Trolling: What Does it Say About Us?
“Be kind, for everyone you meet is fighting a harder battle." - Plato
A client of mine introduced me to the above quote and I thought about Brenda Leyland, the 63 year old woman who had been publicly confronted on television by Sky News reporter Martin Brunt for repeatedly tweeting false accusations about Gerry and Kate McCann, implicating them in the death of their daughter, Madeleine. Three days later she committed suicide, alone in an hotel room.
Compassion or just simple kindness was missing both from Sky News reporting when they 'outed' her on live TV and from Brenda Leyland with her relentless accusatory tweeting to bereaved parents.
Aaron Balick in his blog Sadism on the internet: What does it say about us? writes about the dynamics of trolling and of the dark and destructive side that can be encouraged to emerge by the anonymity of the internet. An important point he makes is that none of us are free from dark impulses and our enjoyment of the shaming exposure of someone on live TV is not kind nor without consequences. Clearly someone who spends hours trolling is lacking both compassion and mental health.
However, we as observers have our own sadistic parts, which are pulled into this drama. Until she committed suicide, we could enjoy the exposure of Ms. Leyland and her cruel behavior and in doing so forget that she had feelings too. We're exposed to an enormous number of scandals and public shamings through the media. Politicians and sex scandals, doctors who damage or kill patients, teachers who seduce students, vicars who run off with parishioners: these people aren't just shamed in front of their colleagues, family and friends, which might be painful but appropriate, but they are shamed in front of the nation in something akin to a crucifixion.

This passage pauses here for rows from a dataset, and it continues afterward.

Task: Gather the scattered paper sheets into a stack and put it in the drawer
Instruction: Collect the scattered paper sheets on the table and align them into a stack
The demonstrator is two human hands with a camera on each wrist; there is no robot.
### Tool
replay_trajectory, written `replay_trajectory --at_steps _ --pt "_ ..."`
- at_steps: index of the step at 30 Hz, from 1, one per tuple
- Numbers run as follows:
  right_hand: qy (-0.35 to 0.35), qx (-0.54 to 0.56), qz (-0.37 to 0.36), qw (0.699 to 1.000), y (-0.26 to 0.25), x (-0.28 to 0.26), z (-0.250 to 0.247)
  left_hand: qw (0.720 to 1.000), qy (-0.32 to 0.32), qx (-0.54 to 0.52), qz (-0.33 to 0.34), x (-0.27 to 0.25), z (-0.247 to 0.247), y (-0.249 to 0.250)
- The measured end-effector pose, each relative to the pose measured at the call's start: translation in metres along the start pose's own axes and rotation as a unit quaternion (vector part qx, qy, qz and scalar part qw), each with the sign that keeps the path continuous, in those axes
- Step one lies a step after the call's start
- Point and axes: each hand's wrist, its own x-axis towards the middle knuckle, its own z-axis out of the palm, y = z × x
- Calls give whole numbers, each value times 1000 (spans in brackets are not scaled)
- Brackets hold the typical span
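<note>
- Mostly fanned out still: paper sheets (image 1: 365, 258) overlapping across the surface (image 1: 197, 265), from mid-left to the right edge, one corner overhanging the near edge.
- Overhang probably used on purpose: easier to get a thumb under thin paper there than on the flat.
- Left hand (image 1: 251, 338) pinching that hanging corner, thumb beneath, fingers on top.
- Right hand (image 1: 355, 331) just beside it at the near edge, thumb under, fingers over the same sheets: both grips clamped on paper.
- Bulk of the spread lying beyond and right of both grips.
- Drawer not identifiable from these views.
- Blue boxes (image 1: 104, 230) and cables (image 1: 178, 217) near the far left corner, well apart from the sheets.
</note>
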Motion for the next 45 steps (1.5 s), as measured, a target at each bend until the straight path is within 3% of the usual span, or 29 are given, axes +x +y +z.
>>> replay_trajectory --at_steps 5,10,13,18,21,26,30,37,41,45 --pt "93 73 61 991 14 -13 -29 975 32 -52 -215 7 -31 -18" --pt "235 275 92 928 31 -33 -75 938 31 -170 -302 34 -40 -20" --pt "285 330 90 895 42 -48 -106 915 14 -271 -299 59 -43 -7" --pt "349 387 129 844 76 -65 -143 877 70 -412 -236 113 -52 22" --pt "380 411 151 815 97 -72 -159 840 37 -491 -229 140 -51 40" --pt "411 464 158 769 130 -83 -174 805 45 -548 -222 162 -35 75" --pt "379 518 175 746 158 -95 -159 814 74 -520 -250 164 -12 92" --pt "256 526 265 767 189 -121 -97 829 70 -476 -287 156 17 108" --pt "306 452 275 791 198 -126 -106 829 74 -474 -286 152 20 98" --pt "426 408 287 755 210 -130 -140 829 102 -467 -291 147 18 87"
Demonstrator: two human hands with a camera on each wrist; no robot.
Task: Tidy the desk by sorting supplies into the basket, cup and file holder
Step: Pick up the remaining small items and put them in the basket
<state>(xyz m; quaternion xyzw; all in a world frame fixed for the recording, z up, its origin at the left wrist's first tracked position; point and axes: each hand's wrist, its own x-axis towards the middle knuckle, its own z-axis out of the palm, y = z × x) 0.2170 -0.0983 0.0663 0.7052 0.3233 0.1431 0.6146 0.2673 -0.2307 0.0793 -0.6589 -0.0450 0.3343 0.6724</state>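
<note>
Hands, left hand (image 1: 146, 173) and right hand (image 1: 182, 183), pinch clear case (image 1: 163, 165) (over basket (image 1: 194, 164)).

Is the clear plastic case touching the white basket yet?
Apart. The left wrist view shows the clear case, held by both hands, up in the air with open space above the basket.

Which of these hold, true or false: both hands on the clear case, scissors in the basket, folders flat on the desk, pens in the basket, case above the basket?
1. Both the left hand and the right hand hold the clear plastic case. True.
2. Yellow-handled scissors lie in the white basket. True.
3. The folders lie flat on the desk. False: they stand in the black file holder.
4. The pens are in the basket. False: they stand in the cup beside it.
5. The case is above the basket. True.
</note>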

The element that's normally lacking in public exposure is any sense of concern for the person exposed or their families. Attempts to understand the whole person and their situation can be mocked as 'wishy-washy' liberalism. Indeed such understanding can be denigrated as 'excusing'.
I'm sure that to be at the receiving end of public shaming in the press must be devastating for the accused and their family, but l wonder what it does to the rest of us who witness or read about their humiliation and disgrace? What do we feel? Sometimes there is of course compassion and for others perhaps a sense of just deserts. But we wouldn't be honest if we didn't own up to some enjoyment at another's downfall.
The Norwegians have a saying that one's own success is good but another's failure is equally delightful. People who are richer or more successful can make us feel envious and public shaming can mask this envy. It's perhaps no co-incidence that Sky News chose to expose as a 'troll' a woman from a very pretty village who was getting into a very nice car. They admitted she wasn't the worst offender. Would we have felt the same if they had 'outed' a sorry looking individual who was obviously struggling?
The advent and extensive use of the camera has profoundly altered our sense of self and the other. We see ourselves increasingly through the eye of the lens. The camera shows the objective surface, but it is easy to confuse this with the subjective experience which the camera, website or newspaper cannot know. We should not confuse our 'seeing' with a real knowledge of another. We can think we know who they are, but there is no meaningful relationship.
Someone like Brenda Leyland or the disgraced politician is objectified in the media and to objectify is to ultimately dehumanise. I often see people in my consulting room who feel tortured by an indefinable sense of badness and shame, which they find hard to identify or explain. They feel undeserving of good fortune and often inhabit internal worlds that are cruel and without compassion for the self.
I don't believe that the press creates the pathology but if the prevailing culture is persecutory, condemning without mercy or understanding, it becomes more difficult to sustain robust mental health and a positive sense of self. If we enjoy the exposure of others too excessively, is it possible we are limiting our own potential for happiness and success?